GOAL OF THE EXERCISE
All the data must be output exactly as given.

── THE INPUT

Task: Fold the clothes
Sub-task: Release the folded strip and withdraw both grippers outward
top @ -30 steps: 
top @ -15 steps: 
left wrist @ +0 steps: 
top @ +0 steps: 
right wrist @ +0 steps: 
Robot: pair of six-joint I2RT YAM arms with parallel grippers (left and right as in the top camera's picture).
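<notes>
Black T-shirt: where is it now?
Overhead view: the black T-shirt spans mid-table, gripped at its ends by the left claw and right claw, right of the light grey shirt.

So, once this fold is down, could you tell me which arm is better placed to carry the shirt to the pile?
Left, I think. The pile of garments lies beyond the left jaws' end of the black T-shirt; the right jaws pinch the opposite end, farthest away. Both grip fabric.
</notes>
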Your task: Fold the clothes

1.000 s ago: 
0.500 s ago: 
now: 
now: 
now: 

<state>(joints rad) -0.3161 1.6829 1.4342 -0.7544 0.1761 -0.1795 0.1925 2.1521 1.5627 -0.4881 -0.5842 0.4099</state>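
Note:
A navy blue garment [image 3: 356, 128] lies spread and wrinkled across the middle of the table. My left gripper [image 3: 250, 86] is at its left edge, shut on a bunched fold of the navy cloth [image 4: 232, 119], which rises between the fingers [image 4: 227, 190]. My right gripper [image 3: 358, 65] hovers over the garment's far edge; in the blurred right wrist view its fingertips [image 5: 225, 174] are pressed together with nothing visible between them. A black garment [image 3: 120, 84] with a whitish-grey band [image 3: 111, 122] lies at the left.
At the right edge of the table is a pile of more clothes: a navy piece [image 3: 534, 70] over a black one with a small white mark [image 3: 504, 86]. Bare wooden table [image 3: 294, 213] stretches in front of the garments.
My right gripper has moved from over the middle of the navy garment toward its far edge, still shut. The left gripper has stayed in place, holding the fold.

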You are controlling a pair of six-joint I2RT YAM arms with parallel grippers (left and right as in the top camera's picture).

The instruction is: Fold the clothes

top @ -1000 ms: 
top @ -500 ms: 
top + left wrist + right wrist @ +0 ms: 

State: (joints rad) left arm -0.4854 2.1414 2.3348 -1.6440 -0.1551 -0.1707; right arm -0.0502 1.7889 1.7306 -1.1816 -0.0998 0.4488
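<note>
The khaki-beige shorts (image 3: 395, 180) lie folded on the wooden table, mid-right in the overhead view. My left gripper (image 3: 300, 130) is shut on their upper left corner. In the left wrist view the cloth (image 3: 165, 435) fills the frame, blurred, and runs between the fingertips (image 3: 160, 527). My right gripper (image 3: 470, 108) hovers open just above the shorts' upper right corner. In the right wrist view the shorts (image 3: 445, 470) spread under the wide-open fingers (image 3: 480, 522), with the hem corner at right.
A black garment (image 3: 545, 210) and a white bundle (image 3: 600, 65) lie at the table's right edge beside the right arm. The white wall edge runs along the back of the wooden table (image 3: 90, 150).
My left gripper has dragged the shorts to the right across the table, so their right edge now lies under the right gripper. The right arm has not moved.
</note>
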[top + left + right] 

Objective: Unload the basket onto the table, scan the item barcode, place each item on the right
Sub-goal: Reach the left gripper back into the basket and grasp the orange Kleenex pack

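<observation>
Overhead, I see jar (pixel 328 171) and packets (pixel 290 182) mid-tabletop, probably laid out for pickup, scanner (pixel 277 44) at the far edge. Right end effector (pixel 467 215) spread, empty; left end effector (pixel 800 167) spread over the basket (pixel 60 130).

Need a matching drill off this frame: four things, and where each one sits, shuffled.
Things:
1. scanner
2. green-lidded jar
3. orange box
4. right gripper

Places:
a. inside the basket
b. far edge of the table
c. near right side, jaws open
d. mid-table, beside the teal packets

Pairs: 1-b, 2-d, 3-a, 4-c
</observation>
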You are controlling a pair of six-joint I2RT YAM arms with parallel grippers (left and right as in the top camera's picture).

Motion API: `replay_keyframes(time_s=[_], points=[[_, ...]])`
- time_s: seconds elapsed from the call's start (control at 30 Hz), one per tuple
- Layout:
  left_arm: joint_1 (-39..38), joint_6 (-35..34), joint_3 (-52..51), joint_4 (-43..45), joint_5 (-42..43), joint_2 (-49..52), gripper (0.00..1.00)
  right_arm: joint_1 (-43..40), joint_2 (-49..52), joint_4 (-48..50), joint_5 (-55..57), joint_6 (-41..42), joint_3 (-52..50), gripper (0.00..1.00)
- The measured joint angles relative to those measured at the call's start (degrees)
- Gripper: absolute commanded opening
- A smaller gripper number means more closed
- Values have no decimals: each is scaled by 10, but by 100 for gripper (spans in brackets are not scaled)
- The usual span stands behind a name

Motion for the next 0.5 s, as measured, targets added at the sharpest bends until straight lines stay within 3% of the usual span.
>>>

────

RESULT BELOW
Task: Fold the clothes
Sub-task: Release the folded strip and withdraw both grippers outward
top @ -30 steps: 
top @ -15 steps: 
left wrist @ +0 steps: 
top @ +0 steps: 
right wrist @ +0 steps: 
Robot: pair of six-joint I2RT YAM arms with parallel grippers (left and right as in the top camera's picture).
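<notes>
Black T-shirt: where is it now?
Overhead view: the black T-shirt spans mid-table, gripped at its ends by the left claw and right claw, right of the light grey shirt.

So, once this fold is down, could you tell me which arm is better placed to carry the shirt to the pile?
Left, I think. The pile of garments lies beyond the left jaws' end of the black T-shirt; the right jaws pinch the opposite end, farthest away. Both grip fabric.
</notes>
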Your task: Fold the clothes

1.000 s ago: 
0.500 s ago: 
now: 
now: 
now: 

<state>(joints rad) -0.3161 1.6829 1.4342 -0.7544 0.1761 -0.1795 0.1925 2.1521 1.5627 -0.4881 -0.5842 0.4099</state>
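Note:
A navy blue garment [image 3: 356, 128] lies spread and wrinkled across the middle of the table. My left gripper [image 3: 250, 86] is at its left edge, shut on a bunched fold of the navy cloth [image 4: 232, 119], which rises between the fingers [image 4: 227, 190]. My right gripper [image 3: 358, 65] hovers over the garment's far edge; in the blurred right wrist view its fingertips [image 5: 225, 174] are pressed together with nothing visible between them. A black garment [image 3: 120, 84] with a whitish-grey band [image 3: 111, 122] lies at the left.
At the right edge of the table is a pile of more clothes: a navy piece [image 3: 534, 70] over a black one with a small white mark [image 3: 504, 86]. Bare wooden table [image 3: 294, 213] stretches in front of the garments.
My right gripper has moved from over the middle of the navy garment toward its far edge, still shut. The left gripper has stayed in place, holding the fold.
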
You are controlling a pair of six-joint I2RT YAM arms with parallel grippers (left and right as in the top camera's picture).

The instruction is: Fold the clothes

top @ -1000 ms: 
top @ -500 ms: 
top + left wrist + right wrist @ +0 ms: 

State: (joints rad) left arm -0.4854 2.1414 2.3348 -1.6440 -0.1551 -0.1707; right arm -0.0502 1.7889 1.7306 -1.1816 -0.0998 0.4488
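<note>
The khaki-beige shorts (image 3: 395, 180) lie folded on the wooden table, mid-right in the overhead view. My left gripper (image 3: 300, 130) is shut on their upper left corner. In the left wrist view the cloth (image 3: 165, 435) fills the frame, blurred, and runs between the fingertips (image 3: 160, 527). My right gripper (image 3: 470, 108) hovers open just above the shorts' upper right corner. In the right wrist view the shorts (image 3: 445, 470) spread under the wide-open fingers (image 3: 480, 522), with the hem corner at right.
A black garment (image 3: 545, 210) and a white bundle (image 3: 600, 65) lie at the table's right edge beside the right arm. The white wall edge runs along the back of the wooden table (image 3: 90, 150).
My left gripper has dragged the shorts to the right across the table, so their right edge now lies under the right gripper. The right arm has not moved.
</note>
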[top + left + right] 

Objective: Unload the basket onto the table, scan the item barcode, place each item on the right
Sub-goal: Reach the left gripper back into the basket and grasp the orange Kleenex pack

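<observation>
Overhead, I see jar (pixel 328 171) and packets (pixel 290 182) mid-tabletop, probably laid out for pickup, scanner (pixel 277 44) at the far edge. Right end effector (pixel 467 215) spread, empty; left end effector (pixel 800 167) spread over the basket (pixel 60 130).

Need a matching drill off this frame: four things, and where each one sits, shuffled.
Things:
1. scanner
2. green-lidded jar
3. orange box
4. right gripper

Places:
a. inside the basket
b. far edge of the table
c. near right side, jaws open
d. mid-table, beside the teal packets

Pairs: 1-b, 2-d, 3-a, 4-c
</observation>
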You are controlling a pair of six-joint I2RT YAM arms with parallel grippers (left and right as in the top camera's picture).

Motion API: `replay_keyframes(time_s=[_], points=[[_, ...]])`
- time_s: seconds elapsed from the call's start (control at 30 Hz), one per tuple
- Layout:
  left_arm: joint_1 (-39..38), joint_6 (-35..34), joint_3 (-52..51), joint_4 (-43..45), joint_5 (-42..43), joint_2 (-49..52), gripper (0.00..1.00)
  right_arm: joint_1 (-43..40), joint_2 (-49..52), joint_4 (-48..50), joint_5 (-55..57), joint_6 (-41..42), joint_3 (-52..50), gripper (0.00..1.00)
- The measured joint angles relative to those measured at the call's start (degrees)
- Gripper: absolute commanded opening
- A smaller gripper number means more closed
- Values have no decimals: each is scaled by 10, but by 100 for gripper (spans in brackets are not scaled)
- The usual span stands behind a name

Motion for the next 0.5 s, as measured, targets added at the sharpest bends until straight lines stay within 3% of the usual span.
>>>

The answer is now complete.